Ma si capisce subito che il momento che più di tutto emoziona don Gino Rigoldi è alla fine, quando a fargli gli auguri arriva una selezione – non tutti perché non basterebbe la Triennale – dei suoi ragazzi. Quelli che ha tirato fuori dai guai e che sono letteralmente la sua famiglia, ne ha anche adottati alcuni dando loro il suo nome, di quelli che nessuno si metterebbe in casa, usciti dal “Beccaria”, il carcere minorile di Milano. Sono loro la misura della sua felicità che, ripete, è fatta di relazioni: sinonimo, per lui, del comandamento dell’amore.
«Perché – dice – non puoi predicare agli altri se non ti muovi prima tu e perché non è semplice dire a uno Dio esiste, Dio ti vuole bene, se quando esce non ha un tetto sulla testa e l’alternativa di un lavoro onesto». Anche perché dove l’alternativa onesta manca, il rischio di finire di nuovo dietro le sbarre aumenta e con esso il rischio della società e allora quando serve don Gino parte alla carica e mobilità mezza città.

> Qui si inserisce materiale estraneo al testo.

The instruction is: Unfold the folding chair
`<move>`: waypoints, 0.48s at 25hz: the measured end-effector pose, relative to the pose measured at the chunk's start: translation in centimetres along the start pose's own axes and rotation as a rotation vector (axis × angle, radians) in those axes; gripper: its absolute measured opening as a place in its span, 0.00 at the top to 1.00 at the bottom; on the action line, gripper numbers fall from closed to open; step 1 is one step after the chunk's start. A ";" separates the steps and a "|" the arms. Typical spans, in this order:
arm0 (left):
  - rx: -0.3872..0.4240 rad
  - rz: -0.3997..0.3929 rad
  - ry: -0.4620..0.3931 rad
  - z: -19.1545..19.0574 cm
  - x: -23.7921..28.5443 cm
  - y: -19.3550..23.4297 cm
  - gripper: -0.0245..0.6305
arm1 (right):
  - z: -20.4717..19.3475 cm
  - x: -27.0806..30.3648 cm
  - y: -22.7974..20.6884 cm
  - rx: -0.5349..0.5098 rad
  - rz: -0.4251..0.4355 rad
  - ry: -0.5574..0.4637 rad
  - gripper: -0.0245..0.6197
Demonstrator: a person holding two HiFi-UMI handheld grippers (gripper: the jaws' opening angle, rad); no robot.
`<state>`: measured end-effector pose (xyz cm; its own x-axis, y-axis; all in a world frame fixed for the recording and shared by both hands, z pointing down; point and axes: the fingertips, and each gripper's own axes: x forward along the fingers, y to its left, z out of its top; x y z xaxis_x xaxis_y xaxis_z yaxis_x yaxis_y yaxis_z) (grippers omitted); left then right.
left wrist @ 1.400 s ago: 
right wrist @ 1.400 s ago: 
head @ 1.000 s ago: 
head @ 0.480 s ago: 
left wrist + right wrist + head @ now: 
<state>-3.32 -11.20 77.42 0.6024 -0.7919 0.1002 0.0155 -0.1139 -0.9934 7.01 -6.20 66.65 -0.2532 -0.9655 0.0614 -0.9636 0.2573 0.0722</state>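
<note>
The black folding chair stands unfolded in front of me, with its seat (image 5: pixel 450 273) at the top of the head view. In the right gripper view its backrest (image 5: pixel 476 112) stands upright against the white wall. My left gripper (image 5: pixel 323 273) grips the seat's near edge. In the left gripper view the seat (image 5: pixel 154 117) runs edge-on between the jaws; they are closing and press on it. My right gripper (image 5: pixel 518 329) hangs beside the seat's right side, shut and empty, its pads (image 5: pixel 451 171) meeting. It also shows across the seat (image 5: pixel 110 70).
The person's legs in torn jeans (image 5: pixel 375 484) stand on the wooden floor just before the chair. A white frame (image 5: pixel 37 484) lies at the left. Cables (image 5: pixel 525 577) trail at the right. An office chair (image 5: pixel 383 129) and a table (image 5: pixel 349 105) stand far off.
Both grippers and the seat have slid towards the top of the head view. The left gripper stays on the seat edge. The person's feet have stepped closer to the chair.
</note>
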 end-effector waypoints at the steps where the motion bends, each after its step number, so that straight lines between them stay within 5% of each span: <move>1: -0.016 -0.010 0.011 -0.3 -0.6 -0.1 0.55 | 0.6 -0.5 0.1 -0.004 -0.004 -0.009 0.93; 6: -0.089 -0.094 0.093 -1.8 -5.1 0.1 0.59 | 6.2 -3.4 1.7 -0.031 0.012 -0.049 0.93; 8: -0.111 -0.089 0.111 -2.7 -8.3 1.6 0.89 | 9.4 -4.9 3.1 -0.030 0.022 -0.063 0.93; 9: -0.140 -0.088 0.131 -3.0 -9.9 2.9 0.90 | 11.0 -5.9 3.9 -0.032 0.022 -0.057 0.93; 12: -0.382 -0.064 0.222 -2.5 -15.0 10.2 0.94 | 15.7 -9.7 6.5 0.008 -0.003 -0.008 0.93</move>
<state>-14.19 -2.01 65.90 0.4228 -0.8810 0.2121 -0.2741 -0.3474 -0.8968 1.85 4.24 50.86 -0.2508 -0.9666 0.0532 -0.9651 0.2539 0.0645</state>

La grande Milano dal sindaco in giù che passa a fargli gli auguri, e ad augurarsi che continui a lungo la sua missione, ricorda gli incontri avuti lungo la strada e fa di lui un ritratto collettivo, fedele, di prete pragmatico: un tenace che non si ferma davanti alle difficoltà un po’ insofferente alla burocrazia, ma capace di “rallentare” per rispettare le regole. Attraverso le regole passa infatti anche la scommessa di recupero dei già segnati dall’esperienza carceraria prima della maggiore età, il più impopolare dei mestieri, Don Gino lo sa e ammette di averla presa fin da subito come una sfida, intrigante perché difficile. Giusto pochi giorni fa a Milano, a una proiezione del documentario L’estate di don Gino, girato in Sardegna durante una vacanza con alcuni ragazzi, in cui si capiscono tante cose del metodo, diceva: «lasciando al giudice la responsabilità di condannare e a Dio il giudizio finale, ai miei ragazzi parlo spesso delle vittime, perché non dobbiamo dimenticarle, perché hanno subito il male ingiusto e perché il recupero di chi lo ha commesso passa per la presa di coscienza del dolore causato».

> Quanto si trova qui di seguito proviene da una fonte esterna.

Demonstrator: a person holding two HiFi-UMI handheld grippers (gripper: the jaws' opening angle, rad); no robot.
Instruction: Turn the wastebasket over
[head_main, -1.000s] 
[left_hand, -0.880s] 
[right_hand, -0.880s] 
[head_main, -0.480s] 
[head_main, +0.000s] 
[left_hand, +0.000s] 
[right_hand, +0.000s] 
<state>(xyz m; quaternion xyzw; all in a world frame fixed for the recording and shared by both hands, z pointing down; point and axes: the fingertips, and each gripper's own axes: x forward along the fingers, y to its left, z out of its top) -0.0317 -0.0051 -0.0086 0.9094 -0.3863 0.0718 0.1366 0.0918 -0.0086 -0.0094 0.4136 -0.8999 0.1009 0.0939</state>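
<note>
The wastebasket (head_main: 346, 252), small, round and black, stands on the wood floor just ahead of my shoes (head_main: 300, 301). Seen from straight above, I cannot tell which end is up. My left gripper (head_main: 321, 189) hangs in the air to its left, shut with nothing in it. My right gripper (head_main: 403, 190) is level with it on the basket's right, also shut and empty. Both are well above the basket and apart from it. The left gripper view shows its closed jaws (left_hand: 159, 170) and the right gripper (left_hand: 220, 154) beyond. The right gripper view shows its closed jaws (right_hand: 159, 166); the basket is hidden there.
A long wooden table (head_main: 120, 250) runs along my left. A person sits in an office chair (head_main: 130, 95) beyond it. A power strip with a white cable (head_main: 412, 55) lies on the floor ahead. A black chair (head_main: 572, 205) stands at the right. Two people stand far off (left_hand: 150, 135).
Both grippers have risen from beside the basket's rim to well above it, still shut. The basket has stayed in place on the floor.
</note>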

Lo chiamano prete di strada, Don Gino sa di essere stato sui generis già da seminarista, ricorda spesso il rettore che gli disse: «Mi sa che tu non sei tanto adatto a fare il prete, sei troppo ribelle, sei ancora in Seminario e critichi il papa, una volta prete chissà che combineresti». Il Papa era Paolo VI, la critica sull’Humanae vitae: al giovane Gino, aspirante don, nato in una casa di ringhiera, quella indicata là dentro pareva un’asticella troppo alta per proporla ad anime e corpi di periferia.
Lo crede ancora, ma a 80 anni, dopo che un altro rettore, di collegio, scongiurando la cacciata dal Seminario, aveva capito la sua vocazione a riportare ragazzi sulla retta via, e dopo tante scarpe consumate nelle periferie milanesi alla ricerca di pecorelle smarrite di cui Comunità nuova e la sintesi, sa che nessuno osa più rimproverargli la franchezza, soprattutto adesso che un Papa venuto dalla fine del mondo sta mettendo le periferie al centro.

C’era anche don Mazzi alla festa, un altro “pretaccio” che fa propria la definizione in cui li riunì Candido Cannavò: ha chiamato a raccolta i suoi simili, don Gino in testa: «Se non alzano la voce i cardinali per difendere il Papa, alziamola noi pretacci». Loro che sono nati ai margini e che, salvati da una chiamata dall’alto, hanno scelto di restarci per aiutare, con le mani sporche e le maniche rimboccate. Sarà anche uno sporco lavoro, ma mantiene vivi. E giovani.